Compatibility of streaming aggregate operator and partitioning.

  • I've got a 350 million row partitioned table that I'm trying to aggregate. The plan I get uses a HASH Aggregate. I would like to get a query plan that uses a streaming aggregate so results can be returned to the client faster. Here is the original query (Schema is at the end):

    SELECT userid, sessionid, username FROM dbo.AttemptedLogin

    WHERE $Partition.PartitionByYear(datetime) = 1 AND sessionid IS NOT null

    GROUP BY userid, UserName, SessionID

    Schema for the Table and indexes are fairly straight forward. The clustered index is on (userid, datetime). There is a Non-clustered index on (Username, sessionid). Both indexes are partitioned on (DateTime). Since the query is limited to one partition and the columns being grouped on are either in the clustered index or the NC index key, the query optimizer should be able to generate a plan using a streaming aggregate that scans the NC index.

    However, I am unable to produce the desired plan. I've tried 4 variations: with/without MAXDOP 1, with/without query "ORDER GROUP" query hint. The plans for these are in the attachment.

    --This is the query that should be producing a streaming agg

    SELECT userid, sessionid, username FROM dbo.AttemptedLogin

    WHERE $Partition.PartitionByYear(datetime) = 1 AND sessionid IS NOT null

    GROUP BY userid, UserName, SessionID

    --Still get a Hash Aggregate without parallelism

    SELECT userid, sessionid, username FROM dbo.AttemptedLogin

    WHERE $Partition.PartitionByYear(datetime) = 1 AND sessionid IS NOT null

    GROUP BY userid, UserName, SessionID OPTION (MAXDOP 1)

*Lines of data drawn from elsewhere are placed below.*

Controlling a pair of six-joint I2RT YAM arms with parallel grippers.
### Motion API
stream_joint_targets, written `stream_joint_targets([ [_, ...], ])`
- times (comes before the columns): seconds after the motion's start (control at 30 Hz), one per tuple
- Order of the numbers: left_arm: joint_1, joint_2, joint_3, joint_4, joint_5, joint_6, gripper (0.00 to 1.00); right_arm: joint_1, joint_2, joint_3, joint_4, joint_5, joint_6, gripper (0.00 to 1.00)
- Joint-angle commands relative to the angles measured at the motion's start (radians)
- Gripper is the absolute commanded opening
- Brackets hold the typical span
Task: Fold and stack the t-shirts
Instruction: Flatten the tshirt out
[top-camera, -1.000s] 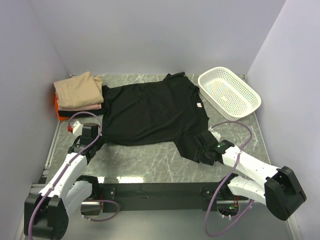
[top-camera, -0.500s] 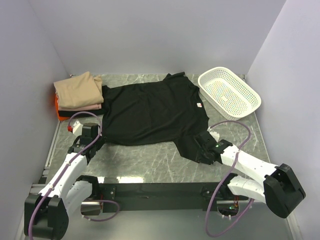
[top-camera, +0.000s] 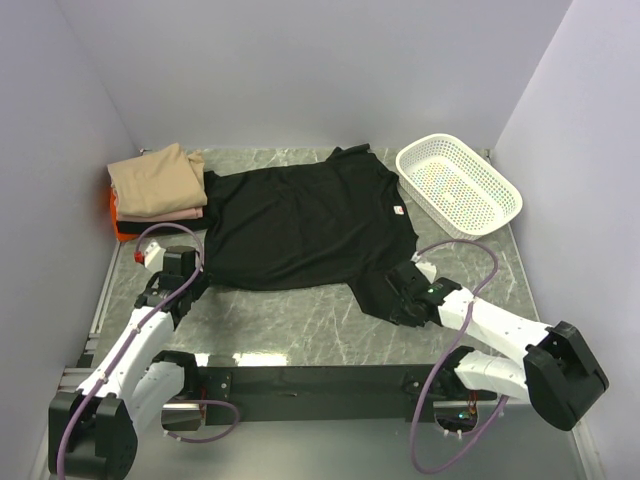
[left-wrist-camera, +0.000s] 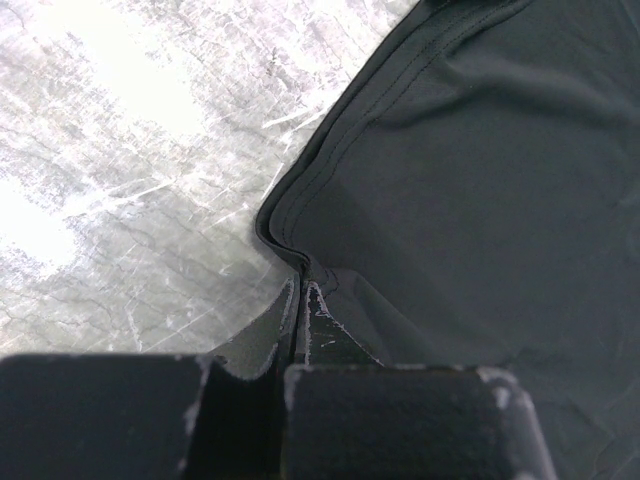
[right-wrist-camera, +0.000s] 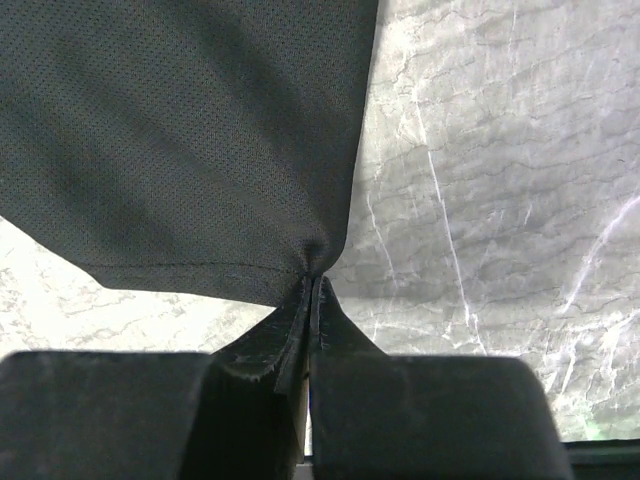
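A plain black t-shirt (top-camera: 300, 225) lies spread flat across the marble table, a small pinkish label (top-camera: 398, 210) near its neck. My left gripper (top-camera: 193, 281) is shut on the shirt's near-left hem corner (left-wrist-camera: 300, 262). My right gripper (top-camera: 397, 302) is shut on the corner of the near-right sleeve (right-wrist-camera: 315, 268), the cloth puckered between its closed fingers (right-wrist-camera: 330, 322). At the far left stands a stack of folded t-shirts: tan (top-camera: 158, 180) on top, pale pink (top-camera: 170, 214) under it, and an orange edge (top-camera: 118, 222) at the bottom.
A white perforated basket (top-camera: 458, 185) stands tilted at the far right corner. Grey walls close in the table on the left, back and right. A black rail (top-camera: 310, 378) with both arm bases runs along the near edge.
The right gripper has slid a little to the left along the sleeve and its jaws have closed on the sleeve corner. The left arm and the shirt have not moved.
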Motion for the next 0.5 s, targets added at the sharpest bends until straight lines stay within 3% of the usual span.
stream_joint_targets([
  [0.0,0.006,-0.017,0.011,0.018,0.001,0.012,0.01,0.010,-0.011,0.038,-0.023,0.052,0.003,0.00],
  [0.3,0.006,-0.053,0.021,-0.023,0.016,0.020,0.00,0.010,-0.171,0.192,-0.210,0.201,-0.024,0.00],
  [0.47,0.006,-0.105,0.034,-0.075,0.016,0.016,0.01,0.028,-0.206,0.222,-0.279,0.181,-0.001,0.00],
])
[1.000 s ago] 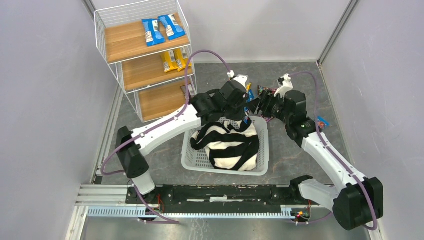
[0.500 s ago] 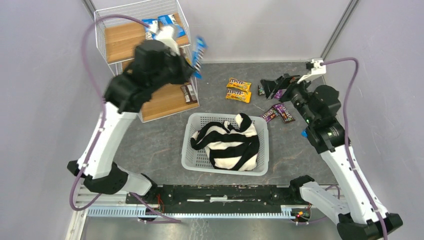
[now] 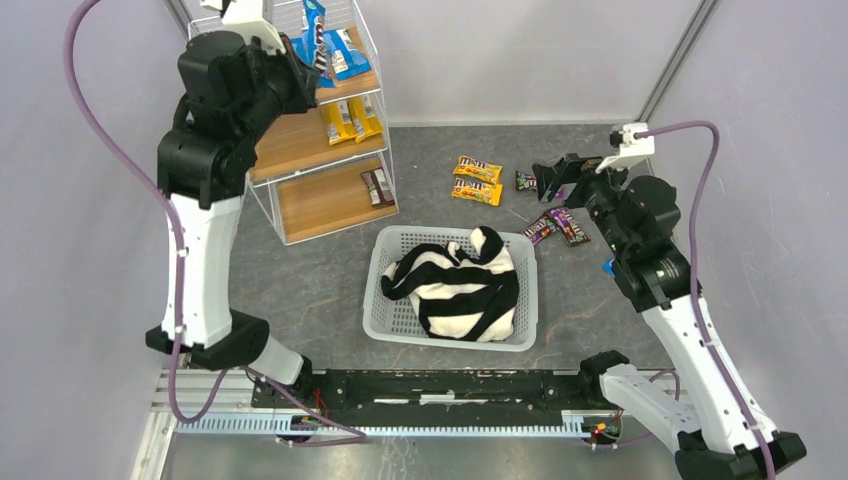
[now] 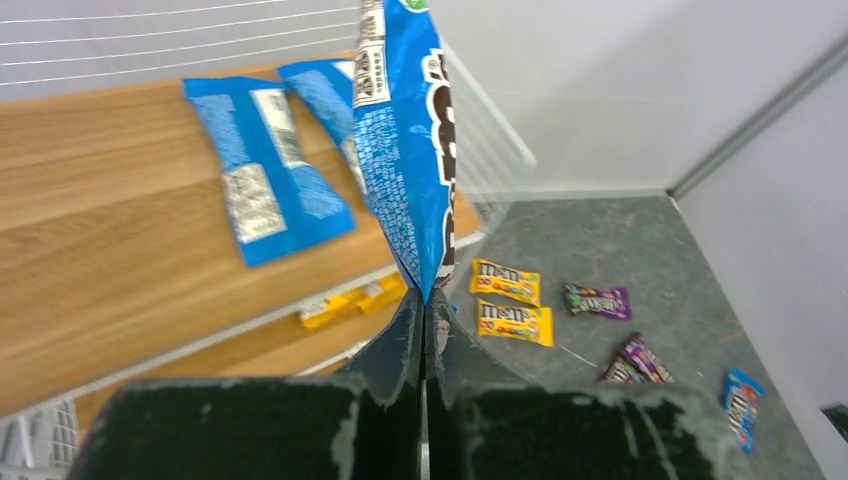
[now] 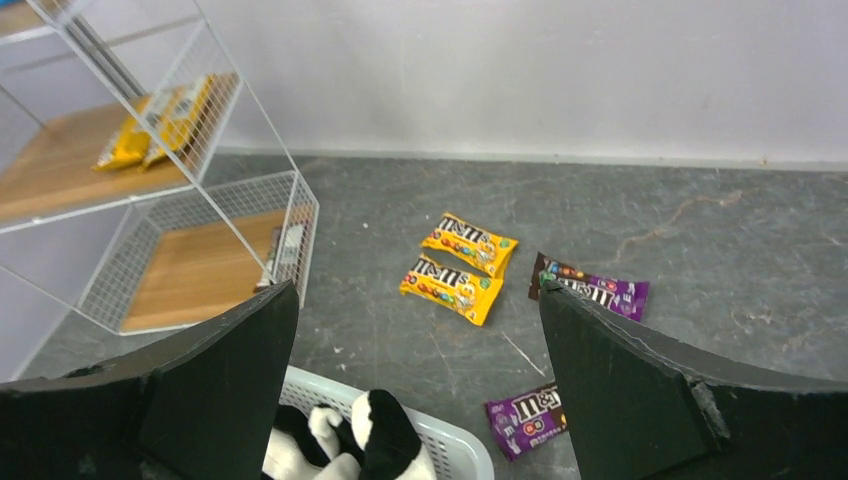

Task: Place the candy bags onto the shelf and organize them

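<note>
Grey mottled tabletop, pale walls on three sides. At far left the shelf [image 3: 320,200] stands in the back corner. The left gripper [image 4: 425,315] is raised over its top board, jaws pressed together on the bottom end of a blue candy bag [image 4: 405,150]. That bag stands on end, long axis running straight out from the jaws, turned nearly edge-on to the wrist camera. Two more blue bags [image 4: 265,170] lie flat on the top board beside it, side by side, long axes angled across the wood grain. From above, the held bag hides part of them; the wrist view separates all three.

Yellow bags [image 3: 352,118] sit at the right end of the middle board, and a dark bag [image 3: 377,186] at the right end of the bottom board.

In the middle, a white basket [image 3: 380,300] holds a striped cloth [image 3: 455,285].

Behind it two yellow bags [image 5: 468,243] lie on the tabletop, near each other and roughly parallel. Right of them lie purple bags [image 5: 590,290], one apart from a closer pair; the right wrist view crops that pair.

The right gripper [image 5: 418,295] hovers above these, jaws spread wide, holding nothing.

Farthest right, a lone blue bag [image 4: 742,405] lies flat; the overhead view shows only a sliver beside the right arm.
</note>
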### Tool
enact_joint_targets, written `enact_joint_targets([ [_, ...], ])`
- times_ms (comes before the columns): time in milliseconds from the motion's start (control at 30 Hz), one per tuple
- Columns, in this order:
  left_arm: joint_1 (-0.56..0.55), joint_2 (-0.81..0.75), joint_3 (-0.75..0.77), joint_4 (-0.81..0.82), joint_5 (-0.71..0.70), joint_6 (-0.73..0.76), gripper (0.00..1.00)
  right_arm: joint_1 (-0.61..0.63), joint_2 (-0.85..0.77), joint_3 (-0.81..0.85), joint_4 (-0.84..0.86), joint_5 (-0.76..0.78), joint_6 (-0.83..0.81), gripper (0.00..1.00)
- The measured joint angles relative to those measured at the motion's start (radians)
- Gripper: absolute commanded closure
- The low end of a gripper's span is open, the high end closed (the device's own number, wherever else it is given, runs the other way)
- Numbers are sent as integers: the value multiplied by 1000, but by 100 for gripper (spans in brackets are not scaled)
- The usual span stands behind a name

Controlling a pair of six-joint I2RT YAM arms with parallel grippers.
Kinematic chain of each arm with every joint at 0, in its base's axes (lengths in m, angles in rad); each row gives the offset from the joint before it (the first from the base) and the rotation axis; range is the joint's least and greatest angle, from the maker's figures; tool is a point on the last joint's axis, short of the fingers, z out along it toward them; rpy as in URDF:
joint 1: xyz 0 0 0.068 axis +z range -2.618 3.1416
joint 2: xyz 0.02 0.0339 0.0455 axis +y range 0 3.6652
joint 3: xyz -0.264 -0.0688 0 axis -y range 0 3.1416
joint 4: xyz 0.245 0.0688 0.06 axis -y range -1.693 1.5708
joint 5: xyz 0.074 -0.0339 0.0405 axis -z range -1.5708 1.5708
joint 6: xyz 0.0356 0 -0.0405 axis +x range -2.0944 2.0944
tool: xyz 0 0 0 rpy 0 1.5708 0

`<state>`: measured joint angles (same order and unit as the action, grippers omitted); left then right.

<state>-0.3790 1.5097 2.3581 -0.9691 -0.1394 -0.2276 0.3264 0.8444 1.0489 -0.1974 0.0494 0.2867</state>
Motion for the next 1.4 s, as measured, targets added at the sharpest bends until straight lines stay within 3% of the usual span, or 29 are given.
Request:
enact_joint_targets([
  [200,336,42,-113,99,260,-29,98,0,82,-3,-13,-10,-23,2],
  [333,499,42,-219,189,444,-98,98,0,110,-15,-13,-23,-23,2],
  [667,666,39,-386,366,792,-271,98,0,148,-33,-2,-24,-24,2],
  [867,679,28,-471,468,940,-371,97,0,179,-34,2,-30,-24,2],
  [1233,681,39,-428,410,956,-396,46,0,183,-45,2,-30,-28,2],
  [1400,681,46,-359,333,870,-369,36,0,183,-45,2,-30,-31,2],
])
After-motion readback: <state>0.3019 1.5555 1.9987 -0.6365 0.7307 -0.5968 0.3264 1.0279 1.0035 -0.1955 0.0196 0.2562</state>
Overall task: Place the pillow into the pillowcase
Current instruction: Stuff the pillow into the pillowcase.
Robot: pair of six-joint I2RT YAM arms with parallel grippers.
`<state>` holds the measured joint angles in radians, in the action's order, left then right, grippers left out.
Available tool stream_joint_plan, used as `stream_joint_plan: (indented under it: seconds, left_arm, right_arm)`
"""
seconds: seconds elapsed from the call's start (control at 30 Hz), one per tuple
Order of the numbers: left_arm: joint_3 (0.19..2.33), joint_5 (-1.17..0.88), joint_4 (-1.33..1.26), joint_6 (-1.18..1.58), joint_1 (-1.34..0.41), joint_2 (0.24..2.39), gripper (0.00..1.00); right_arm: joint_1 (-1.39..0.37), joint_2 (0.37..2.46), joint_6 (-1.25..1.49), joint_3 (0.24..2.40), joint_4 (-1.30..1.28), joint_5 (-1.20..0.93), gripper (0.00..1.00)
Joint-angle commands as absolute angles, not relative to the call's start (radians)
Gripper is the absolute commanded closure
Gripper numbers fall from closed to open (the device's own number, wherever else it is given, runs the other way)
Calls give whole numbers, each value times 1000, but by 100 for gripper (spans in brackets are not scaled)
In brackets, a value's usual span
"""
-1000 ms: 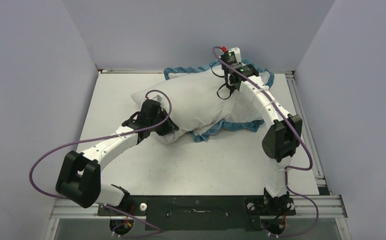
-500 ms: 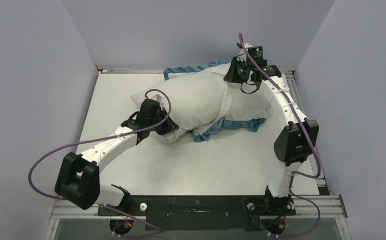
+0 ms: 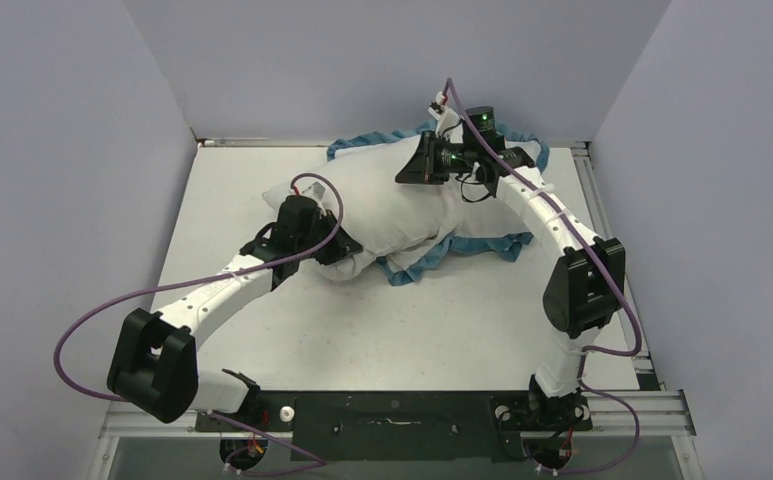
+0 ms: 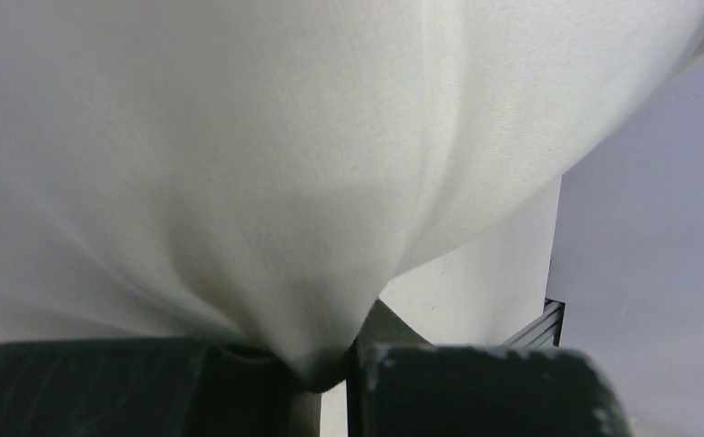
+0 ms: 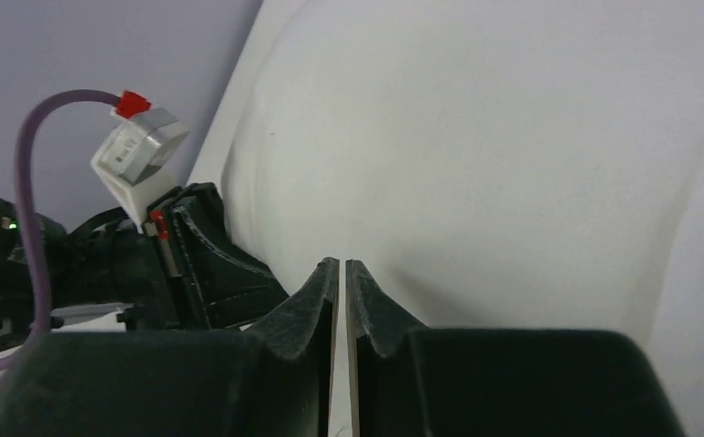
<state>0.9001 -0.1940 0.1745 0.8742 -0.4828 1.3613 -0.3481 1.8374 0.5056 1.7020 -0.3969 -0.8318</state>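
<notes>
**Top external view: pillow held by one corner, case mouth unheld**

The pillow (image 3: 392,195) lies across the middle of the table (image 3: 362,330), running from 8 o'clock to 1 o'clock. Its far end rests on the pillowcase (image 3: 432,262), whose blue edge shows at 12, 2 and 5 o'clock around it. I cannot tell how much of the pillow is inside.

The left gripper (image 3: 342,250) is clamped on the pillow's 8 o'clock corner. The left wrist view shows white cloth drawn to a narrow point between the fingers. The right gripper (image 3: 405,166) hovers over the pillow's 1 o'clock part, tips together with nothing between them.

Risks, as I judge them:
- The pinch is small, so a push toward 2 o'clock may pull the cloth free or only buckle the soft pillow.
- Nothing holds the case, so the limp cloth would likely slide or bunch ahead of the pillow.
- Case lining and pillow are both white, so the right gripper could grab the wrong layer.
- The right wrist view shows the left gripper at 9 o'clock, so reaching further that way risks a knock.

No writing is legible. The white box (image 5: 138,150) has a red tab (image 5: 130,102), and a green light (image 3: 482,122) shows on the right wrist; neither carries readable text.
</notes>
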Motion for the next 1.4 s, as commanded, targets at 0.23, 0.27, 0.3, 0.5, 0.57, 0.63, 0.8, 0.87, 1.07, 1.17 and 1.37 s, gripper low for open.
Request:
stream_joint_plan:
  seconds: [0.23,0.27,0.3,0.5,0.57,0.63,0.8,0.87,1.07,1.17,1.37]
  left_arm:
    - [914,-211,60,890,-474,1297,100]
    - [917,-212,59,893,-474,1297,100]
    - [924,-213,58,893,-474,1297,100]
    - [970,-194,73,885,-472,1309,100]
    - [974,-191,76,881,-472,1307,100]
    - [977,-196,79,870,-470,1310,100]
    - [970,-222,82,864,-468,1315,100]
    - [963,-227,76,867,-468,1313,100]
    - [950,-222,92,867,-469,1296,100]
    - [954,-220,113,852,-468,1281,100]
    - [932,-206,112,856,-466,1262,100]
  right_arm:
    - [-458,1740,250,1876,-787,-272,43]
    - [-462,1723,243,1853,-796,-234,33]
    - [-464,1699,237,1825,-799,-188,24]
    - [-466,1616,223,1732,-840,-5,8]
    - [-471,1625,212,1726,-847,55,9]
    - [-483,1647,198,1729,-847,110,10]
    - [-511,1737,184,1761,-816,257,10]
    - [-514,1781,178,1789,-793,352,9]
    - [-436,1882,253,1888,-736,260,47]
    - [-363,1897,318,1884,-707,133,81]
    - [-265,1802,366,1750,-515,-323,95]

    --Prevent HASH Aggregation, and we get a distinct sort instead

    SELECT userid, sessionid, username FROM dbo.AttemptedLogin

    WHERE $Partition.PartitionByYear(datetime) = 1 AND sessionid IS NOT null

    GROUP BY userid, UserName, SessionID OPTION (ORDER GROUP)

    --Still get distinct sort

    SELECT userid, sessionid, username FROM dbo.AttemptedLogin

    WHERE $Partition.PartitionByYear(datetime) = 1 AND sessionid IS NOT null

    GROUP BY userid, UserName, SessionID OPTION (MAXDOP 1, ORDER GROUP)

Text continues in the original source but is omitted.